Sat Radio: Looking Up

5:50 PM -- It's no secret that I'm a fan of XM Satellite Radio, the 170-plus digital channel service that delivers an incredible range of diverse-yet-specialized music and information to subscribers for 13 bucks a month. (Media snob that I am, I listen in the mornings to the BBC World Service over XM, which provides a bracing contrast to the fluffery and insularity of the U.S. broadcast media.) Now it appears that XM may have weathered a storm of bad news and be on the path to profitability, which would be good news for those of us who think terrestrial radio has long since outlived its relevance. (See A Demographic of One.)

XM is still losing money, but it posted stronger results than expected this morning, reducing its quarterly loss by 36 percent, to $85.5 million. Revenue per subscriber, cost per subscriber acquisition, and total subscriber numbers all improved (though the company's "churn," or turnover rate among subscribers, also rose, from 1.4 percent to 1.8 percent).

XM shares rose almost 16 percent today, and the share price of rival Sirius, which reports on Monday, gained nearly 7 percent. Both stocks have been in a steep year-long decline.

XM CEO Hugh Panero predicted the company will be nominally profitable ("positive cash flow from operations") in the fourth quarter.

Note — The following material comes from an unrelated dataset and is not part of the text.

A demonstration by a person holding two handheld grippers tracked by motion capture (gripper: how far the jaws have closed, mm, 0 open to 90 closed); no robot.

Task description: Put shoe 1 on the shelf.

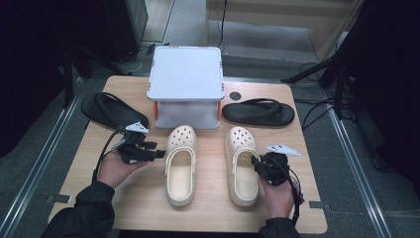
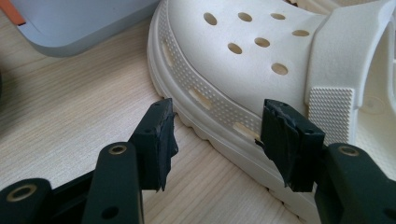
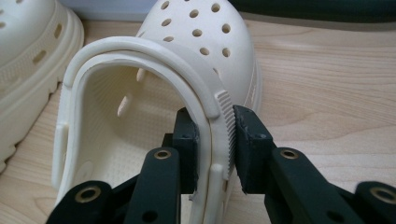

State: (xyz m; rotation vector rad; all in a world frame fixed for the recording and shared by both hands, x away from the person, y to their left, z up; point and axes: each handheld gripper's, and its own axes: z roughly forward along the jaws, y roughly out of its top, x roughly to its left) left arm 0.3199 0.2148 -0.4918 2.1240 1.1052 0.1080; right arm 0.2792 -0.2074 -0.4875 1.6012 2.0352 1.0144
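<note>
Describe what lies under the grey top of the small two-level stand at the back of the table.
Under the stand's top sits a pale lower shelf, with red-orange posts showing at its sides. It looks bare at the front; farther back is covered by the top.

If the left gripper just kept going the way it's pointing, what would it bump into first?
Most likely the left clog. The left gripper has open jaws aimed at the clog's side wall near the sole, one jaw already close to it, with bare table beneath the gap.

Wooden table (image 1: 208, 198) carries two cream clogs (image 1: 180, 163), two black sandals (image 1: 257, 112) — grey stand (image 1: 186, 74).
</note>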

It's still hard to discern a stable business model for a company that spends $93 to get each new customer and earns a little over $10 per subscriber. XM and Sirius have been locked in something of a death struggle for sat-radio supremacy, with each spending outrageous sums to acquire name-brand talent and gain new subscribers. Sirius paid a reported half-a-billion dollars to bring onboard Howard Stern (whose debut show over the satellite, according to USA Today, featured "Farting sounds to the theme from 2001: A Space Odyssey for more than one minute"). How many $12.95/month subscribers do you have to gain to make that a wise investment?